The following labels are recognized and validated by Karpenter during scheduling:

#### Kubernetes Standard Labels
- `kubernetes.io/arch` - Node architecture (e.g., `amd64`, `arm64`)
- `kubernetes.io/os` - Operating system (e.g., `linux`, `windows`)
- `node.kubernetes.io/instance-type` - IBM Cloud instance type (e.g., `bx2-2x8`, `cx2-4x8`)

#### Topology Labels
- `topology.kubernetes.io/zone` - Availability zone
- `topology.kubernetes.io/region` - Region

#### Karpenter Labels
- `karpenter.sh/nodepool` - NodePool name
- `karpenter.sh/nodeclaim` - NodeClaim name
- `karpenter.sh/capacity-type` - Capacity type (e.g., `spot`, `on-demand`)

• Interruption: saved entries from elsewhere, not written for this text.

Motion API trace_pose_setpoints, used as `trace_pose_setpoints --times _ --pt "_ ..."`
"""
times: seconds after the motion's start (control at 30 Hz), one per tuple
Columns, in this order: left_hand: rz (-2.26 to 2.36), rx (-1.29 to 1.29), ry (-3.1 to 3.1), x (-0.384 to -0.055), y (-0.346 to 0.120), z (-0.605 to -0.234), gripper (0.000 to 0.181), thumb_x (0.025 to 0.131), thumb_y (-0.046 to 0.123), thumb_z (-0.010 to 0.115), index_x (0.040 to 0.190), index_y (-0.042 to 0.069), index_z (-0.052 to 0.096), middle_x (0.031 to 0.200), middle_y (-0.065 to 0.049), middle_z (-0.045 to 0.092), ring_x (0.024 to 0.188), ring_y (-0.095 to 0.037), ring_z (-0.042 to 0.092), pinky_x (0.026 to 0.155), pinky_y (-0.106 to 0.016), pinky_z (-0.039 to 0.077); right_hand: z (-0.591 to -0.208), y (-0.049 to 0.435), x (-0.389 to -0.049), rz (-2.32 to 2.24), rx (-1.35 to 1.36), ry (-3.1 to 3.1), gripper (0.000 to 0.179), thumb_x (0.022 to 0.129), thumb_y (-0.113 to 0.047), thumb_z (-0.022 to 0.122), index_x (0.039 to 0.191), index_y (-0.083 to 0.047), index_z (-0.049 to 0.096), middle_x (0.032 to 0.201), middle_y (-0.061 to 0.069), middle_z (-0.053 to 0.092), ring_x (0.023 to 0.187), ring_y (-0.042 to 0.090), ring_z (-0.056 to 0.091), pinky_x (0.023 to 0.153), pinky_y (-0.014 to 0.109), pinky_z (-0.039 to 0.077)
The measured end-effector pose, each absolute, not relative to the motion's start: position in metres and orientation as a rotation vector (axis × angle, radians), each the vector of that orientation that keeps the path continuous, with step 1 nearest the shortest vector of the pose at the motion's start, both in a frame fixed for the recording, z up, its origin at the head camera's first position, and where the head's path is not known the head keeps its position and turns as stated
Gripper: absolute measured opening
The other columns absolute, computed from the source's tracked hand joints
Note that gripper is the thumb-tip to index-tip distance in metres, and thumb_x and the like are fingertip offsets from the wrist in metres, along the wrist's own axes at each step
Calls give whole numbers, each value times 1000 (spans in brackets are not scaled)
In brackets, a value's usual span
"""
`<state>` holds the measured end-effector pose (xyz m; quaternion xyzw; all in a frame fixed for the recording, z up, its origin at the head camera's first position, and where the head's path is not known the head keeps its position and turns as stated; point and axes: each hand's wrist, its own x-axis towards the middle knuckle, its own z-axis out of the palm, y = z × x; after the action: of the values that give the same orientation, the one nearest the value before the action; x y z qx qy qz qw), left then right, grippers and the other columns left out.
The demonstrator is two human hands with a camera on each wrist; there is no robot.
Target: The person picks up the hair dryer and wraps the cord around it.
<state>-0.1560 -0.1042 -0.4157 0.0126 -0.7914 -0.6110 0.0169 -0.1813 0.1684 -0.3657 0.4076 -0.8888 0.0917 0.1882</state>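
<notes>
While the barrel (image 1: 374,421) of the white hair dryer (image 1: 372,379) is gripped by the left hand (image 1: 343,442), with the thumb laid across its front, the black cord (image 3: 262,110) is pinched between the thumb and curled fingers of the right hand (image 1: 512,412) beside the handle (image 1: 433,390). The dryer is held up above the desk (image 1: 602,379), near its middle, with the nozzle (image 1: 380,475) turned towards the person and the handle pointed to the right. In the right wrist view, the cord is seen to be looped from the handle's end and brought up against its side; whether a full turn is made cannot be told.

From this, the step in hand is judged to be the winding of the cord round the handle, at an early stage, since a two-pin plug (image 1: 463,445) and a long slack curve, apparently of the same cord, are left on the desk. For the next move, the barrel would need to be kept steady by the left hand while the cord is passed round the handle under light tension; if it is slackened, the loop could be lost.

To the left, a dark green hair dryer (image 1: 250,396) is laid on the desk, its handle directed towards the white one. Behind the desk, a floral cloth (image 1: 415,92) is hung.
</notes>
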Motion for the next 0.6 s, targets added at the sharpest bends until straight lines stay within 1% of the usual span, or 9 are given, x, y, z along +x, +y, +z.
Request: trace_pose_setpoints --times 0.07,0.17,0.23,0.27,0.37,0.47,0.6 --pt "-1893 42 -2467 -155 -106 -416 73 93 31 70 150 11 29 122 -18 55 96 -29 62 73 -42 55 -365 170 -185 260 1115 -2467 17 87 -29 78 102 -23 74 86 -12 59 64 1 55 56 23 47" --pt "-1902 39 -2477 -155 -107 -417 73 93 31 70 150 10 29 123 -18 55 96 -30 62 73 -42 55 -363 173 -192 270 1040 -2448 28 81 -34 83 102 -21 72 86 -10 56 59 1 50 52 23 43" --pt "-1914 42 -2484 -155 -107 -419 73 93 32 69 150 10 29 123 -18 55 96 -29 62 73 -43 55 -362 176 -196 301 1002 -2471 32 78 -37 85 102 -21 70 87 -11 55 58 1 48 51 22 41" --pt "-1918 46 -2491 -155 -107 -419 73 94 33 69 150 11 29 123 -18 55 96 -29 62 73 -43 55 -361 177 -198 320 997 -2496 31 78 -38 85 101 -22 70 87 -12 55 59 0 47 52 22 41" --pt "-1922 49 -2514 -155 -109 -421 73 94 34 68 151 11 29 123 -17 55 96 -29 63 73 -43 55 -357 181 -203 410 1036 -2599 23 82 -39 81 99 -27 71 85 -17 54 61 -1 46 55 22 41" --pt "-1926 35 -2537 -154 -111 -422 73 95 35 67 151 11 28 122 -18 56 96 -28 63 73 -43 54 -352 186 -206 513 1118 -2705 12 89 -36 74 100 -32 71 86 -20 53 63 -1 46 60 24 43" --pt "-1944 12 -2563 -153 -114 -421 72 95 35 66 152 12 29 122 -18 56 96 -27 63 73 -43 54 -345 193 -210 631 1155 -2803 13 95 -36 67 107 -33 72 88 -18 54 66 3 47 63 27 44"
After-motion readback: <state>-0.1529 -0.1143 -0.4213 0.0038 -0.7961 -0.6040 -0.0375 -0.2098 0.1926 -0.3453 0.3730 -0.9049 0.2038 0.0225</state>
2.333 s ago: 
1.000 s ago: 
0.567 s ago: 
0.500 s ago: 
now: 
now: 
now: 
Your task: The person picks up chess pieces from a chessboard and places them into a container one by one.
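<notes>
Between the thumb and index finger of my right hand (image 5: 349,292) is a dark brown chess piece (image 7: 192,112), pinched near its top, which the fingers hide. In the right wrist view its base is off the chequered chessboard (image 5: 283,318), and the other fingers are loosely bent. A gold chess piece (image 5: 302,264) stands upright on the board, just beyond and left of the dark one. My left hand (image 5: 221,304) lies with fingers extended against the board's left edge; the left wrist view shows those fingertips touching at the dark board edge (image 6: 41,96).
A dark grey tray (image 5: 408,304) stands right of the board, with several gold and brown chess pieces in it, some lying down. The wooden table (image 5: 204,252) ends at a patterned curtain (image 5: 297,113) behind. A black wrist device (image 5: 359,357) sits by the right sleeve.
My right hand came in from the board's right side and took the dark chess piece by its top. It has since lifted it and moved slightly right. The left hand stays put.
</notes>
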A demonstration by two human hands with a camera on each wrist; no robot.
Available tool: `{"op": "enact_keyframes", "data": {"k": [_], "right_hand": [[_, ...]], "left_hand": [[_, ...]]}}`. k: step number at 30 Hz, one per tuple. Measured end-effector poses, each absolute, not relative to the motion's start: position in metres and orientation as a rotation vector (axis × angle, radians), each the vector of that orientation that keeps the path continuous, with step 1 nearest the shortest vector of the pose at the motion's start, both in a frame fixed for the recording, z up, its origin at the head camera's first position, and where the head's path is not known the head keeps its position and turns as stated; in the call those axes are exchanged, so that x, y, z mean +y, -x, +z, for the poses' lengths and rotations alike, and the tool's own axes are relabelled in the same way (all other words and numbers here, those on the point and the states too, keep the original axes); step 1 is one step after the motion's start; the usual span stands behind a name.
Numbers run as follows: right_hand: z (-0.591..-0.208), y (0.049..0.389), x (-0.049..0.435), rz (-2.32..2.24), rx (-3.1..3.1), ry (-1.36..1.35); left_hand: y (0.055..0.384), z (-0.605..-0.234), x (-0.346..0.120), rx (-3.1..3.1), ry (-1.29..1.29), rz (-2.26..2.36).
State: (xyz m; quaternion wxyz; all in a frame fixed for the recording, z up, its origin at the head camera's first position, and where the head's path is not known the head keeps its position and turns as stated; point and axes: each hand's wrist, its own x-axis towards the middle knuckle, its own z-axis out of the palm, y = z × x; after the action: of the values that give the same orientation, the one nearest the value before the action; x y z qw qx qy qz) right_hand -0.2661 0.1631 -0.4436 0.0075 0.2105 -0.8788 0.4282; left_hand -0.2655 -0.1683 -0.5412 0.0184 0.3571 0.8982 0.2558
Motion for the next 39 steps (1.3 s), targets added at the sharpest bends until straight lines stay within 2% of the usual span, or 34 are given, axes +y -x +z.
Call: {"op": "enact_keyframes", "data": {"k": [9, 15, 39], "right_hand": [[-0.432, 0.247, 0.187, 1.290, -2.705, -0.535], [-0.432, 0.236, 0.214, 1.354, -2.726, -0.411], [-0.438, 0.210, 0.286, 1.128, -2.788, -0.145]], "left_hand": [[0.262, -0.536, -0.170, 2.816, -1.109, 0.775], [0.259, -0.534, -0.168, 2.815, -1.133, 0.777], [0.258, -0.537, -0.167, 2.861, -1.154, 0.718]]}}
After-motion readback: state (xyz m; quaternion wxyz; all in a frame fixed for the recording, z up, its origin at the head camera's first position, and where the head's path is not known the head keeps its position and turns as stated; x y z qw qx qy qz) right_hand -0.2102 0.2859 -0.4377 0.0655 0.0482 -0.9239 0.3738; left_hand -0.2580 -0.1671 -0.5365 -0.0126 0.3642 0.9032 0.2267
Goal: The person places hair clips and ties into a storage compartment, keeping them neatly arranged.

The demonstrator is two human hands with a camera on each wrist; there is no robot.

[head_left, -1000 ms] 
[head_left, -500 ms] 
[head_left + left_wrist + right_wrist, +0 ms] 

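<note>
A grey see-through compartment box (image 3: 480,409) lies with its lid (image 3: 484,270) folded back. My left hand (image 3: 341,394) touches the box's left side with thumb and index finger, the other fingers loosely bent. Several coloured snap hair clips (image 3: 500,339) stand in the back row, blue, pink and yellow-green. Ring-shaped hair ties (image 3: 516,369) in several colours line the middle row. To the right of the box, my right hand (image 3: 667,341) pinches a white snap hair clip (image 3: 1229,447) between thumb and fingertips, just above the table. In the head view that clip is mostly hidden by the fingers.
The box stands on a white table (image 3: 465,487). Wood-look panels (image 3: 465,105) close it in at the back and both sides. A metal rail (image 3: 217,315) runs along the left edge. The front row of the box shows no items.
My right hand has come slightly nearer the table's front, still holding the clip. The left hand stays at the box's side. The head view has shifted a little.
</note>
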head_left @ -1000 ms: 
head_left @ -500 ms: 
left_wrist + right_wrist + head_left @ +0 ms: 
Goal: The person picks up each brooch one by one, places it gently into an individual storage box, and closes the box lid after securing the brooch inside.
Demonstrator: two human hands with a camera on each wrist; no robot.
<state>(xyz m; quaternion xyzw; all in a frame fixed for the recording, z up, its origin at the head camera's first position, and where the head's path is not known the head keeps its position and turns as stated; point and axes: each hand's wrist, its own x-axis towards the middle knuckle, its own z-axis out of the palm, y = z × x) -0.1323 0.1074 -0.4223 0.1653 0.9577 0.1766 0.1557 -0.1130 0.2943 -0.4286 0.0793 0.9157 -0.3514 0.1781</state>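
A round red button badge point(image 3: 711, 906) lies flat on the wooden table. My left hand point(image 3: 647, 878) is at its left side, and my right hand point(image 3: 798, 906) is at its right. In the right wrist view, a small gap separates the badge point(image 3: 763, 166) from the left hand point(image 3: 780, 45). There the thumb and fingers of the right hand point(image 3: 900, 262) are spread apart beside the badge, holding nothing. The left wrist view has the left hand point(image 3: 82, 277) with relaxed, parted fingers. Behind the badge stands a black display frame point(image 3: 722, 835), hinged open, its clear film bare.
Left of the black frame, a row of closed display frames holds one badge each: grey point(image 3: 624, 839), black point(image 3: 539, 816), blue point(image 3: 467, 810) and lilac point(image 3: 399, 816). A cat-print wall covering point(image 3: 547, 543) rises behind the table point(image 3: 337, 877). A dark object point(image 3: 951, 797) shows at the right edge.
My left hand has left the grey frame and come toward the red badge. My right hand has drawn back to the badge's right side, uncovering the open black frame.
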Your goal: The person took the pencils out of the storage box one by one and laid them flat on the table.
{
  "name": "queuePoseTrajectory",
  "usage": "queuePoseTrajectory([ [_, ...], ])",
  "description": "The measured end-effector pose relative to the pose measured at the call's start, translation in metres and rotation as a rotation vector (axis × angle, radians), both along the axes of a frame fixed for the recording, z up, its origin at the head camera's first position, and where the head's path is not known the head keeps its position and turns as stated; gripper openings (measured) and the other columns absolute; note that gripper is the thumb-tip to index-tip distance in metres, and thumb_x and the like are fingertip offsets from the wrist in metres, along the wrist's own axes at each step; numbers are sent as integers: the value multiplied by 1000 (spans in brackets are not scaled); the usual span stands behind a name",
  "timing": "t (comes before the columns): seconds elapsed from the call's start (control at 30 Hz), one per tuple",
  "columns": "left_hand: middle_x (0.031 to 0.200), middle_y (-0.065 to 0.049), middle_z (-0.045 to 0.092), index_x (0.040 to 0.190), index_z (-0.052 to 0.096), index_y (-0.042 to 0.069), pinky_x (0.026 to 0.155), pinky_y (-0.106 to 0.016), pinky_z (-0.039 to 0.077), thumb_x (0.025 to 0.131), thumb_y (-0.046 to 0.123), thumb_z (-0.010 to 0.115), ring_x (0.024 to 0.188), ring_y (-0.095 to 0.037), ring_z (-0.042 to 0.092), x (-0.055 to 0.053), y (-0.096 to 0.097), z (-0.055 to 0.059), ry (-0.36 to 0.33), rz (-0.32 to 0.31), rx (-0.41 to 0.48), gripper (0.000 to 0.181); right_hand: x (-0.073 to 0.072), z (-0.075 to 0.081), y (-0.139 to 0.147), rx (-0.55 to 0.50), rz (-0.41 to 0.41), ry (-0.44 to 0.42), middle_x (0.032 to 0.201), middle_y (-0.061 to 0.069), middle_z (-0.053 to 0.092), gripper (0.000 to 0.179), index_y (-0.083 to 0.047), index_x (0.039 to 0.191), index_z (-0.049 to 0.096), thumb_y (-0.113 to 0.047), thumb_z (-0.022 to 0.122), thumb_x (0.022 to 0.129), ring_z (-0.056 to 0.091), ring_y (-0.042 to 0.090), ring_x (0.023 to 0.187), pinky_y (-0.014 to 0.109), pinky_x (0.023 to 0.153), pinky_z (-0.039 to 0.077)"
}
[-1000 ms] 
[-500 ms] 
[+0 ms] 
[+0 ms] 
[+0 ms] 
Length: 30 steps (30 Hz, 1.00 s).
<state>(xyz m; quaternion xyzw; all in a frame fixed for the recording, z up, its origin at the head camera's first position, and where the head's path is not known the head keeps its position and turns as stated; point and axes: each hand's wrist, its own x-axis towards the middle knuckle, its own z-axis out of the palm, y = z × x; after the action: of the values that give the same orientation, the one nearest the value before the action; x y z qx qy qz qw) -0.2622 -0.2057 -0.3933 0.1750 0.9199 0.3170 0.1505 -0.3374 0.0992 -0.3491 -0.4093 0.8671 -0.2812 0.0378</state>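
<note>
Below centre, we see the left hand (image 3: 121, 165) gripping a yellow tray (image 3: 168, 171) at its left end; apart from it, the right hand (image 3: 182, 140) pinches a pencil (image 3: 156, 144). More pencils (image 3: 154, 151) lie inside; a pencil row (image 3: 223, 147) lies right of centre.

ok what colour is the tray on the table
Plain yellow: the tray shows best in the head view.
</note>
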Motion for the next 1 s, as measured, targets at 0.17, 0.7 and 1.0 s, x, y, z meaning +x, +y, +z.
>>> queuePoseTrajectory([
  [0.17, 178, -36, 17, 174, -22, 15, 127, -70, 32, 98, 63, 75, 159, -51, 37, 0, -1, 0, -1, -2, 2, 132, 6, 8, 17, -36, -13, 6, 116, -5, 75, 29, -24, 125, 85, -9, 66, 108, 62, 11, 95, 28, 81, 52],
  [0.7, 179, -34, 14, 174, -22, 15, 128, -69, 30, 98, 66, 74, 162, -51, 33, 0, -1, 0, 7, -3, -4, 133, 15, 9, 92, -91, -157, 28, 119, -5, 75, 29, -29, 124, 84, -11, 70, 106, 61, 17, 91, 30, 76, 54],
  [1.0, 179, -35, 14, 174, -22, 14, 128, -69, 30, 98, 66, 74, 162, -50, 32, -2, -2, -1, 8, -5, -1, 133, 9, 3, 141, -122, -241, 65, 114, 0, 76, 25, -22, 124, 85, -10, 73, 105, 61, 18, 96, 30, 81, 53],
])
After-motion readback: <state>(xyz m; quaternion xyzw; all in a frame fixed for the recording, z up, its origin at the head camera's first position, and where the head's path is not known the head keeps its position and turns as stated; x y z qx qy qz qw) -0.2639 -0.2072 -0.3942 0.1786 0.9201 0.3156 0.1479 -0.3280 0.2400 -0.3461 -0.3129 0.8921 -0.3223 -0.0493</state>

#### IBM Cloud Provider Labels
- `karpenter.ibm.sh/instance-family` - Instance family (e.g., `bx2`, `cx2`, `mx2`)
- `karpenter.ibm.sh/instance-cpu` - Number of vCPUs
- `karpenter.ibm.sh/instance-memory` - Memory in MB
- `karpenter.ibm.sh/instance-network-bandwidth` - Network bandwidth
- `karpenter.ibm.sh/instance-storage-policy` - Storage policy

### Custom Labels (Applied but Not Validated)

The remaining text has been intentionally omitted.